(Saved entries)

☆ ☆ ☆

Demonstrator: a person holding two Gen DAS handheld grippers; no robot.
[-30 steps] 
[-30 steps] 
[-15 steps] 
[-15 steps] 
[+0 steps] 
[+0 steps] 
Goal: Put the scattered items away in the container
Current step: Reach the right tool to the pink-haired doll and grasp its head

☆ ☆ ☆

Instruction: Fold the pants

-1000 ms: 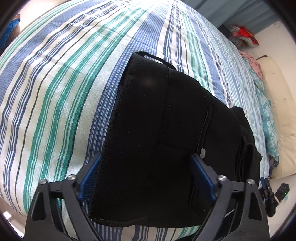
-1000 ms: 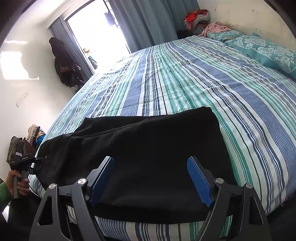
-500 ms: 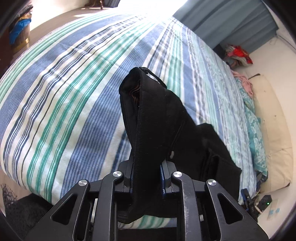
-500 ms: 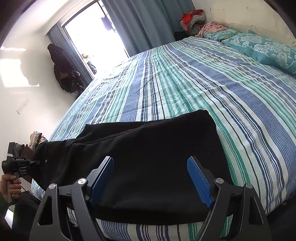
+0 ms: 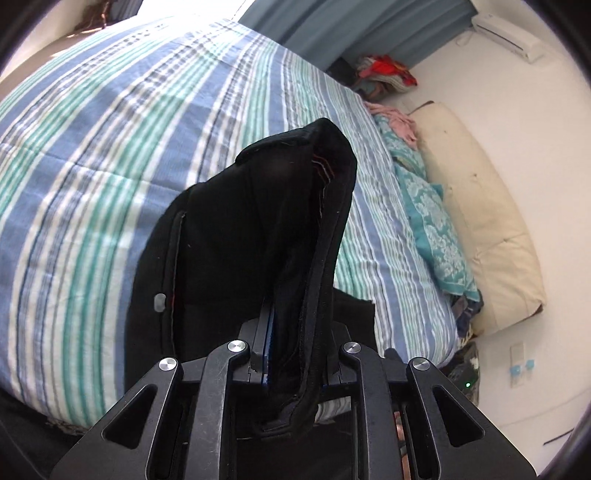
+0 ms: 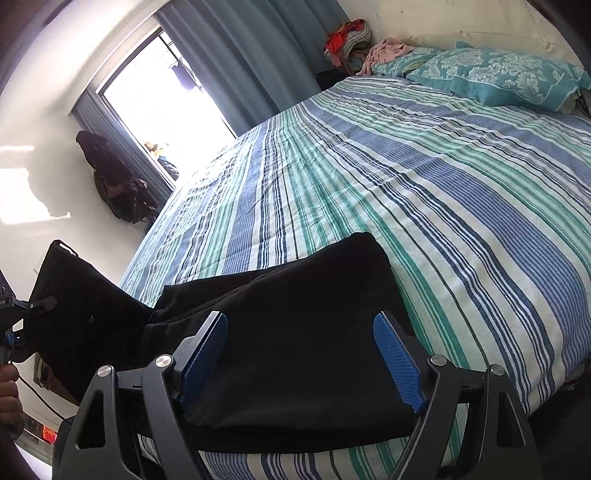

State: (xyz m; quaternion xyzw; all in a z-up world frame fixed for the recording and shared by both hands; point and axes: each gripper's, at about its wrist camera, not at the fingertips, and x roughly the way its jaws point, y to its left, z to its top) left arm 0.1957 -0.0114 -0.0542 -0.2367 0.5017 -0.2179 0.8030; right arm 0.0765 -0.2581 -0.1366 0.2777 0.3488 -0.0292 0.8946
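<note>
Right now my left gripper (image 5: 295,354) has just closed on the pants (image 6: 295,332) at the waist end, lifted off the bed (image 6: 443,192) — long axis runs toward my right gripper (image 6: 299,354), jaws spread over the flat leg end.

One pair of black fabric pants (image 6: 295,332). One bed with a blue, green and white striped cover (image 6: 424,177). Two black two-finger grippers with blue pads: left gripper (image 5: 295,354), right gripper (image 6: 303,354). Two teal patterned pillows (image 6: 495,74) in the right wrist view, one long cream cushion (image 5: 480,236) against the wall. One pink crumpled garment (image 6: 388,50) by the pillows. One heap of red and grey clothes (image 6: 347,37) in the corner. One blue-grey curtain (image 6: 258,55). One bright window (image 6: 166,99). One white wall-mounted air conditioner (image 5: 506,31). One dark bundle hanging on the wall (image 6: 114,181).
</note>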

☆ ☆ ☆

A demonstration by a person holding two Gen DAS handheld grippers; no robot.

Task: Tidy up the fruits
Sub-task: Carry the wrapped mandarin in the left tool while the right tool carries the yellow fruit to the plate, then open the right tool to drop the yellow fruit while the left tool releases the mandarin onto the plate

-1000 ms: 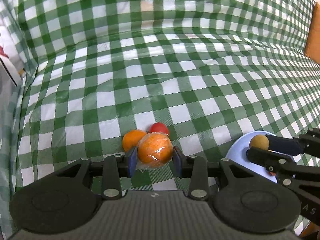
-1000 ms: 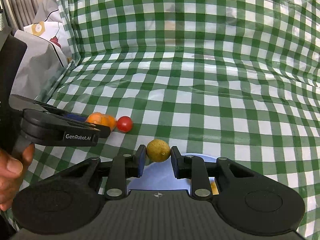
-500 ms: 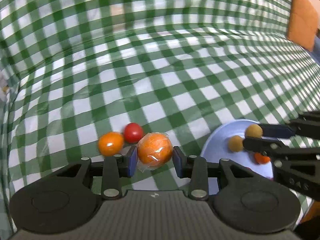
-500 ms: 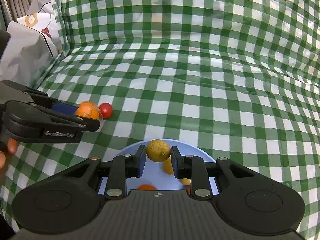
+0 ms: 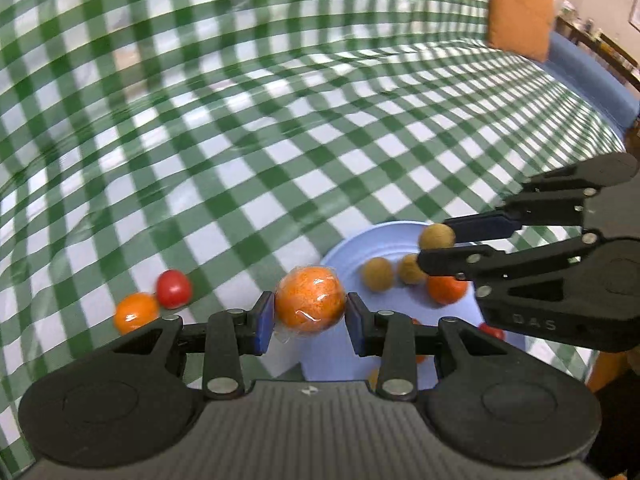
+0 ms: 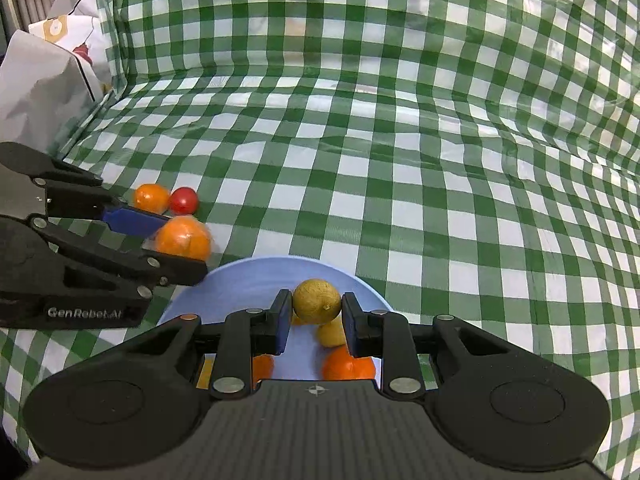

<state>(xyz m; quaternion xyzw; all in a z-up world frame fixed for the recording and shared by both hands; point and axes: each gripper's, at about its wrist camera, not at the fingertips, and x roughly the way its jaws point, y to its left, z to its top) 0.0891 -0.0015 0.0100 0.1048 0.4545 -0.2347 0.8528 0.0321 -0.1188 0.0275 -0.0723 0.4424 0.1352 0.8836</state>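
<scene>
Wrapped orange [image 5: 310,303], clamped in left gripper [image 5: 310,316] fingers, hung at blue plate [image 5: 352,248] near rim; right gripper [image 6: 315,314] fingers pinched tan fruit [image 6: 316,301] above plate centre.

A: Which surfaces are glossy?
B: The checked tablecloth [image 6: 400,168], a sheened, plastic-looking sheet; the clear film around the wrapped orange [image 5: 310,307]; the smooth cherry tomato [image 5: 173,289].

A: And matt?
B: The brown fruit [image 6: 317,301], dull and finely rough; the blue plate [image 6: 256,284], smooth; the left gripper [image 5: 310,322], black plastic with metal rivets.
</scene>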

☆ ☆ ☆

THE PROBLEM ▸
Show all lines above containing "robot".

REPLY TO THE TASK ▸
Demonstrator: a person holding two Gen DAS handheld grippers; no robot.
A demonstration by a person holding two Gen DAS handheld grippers; no robot.

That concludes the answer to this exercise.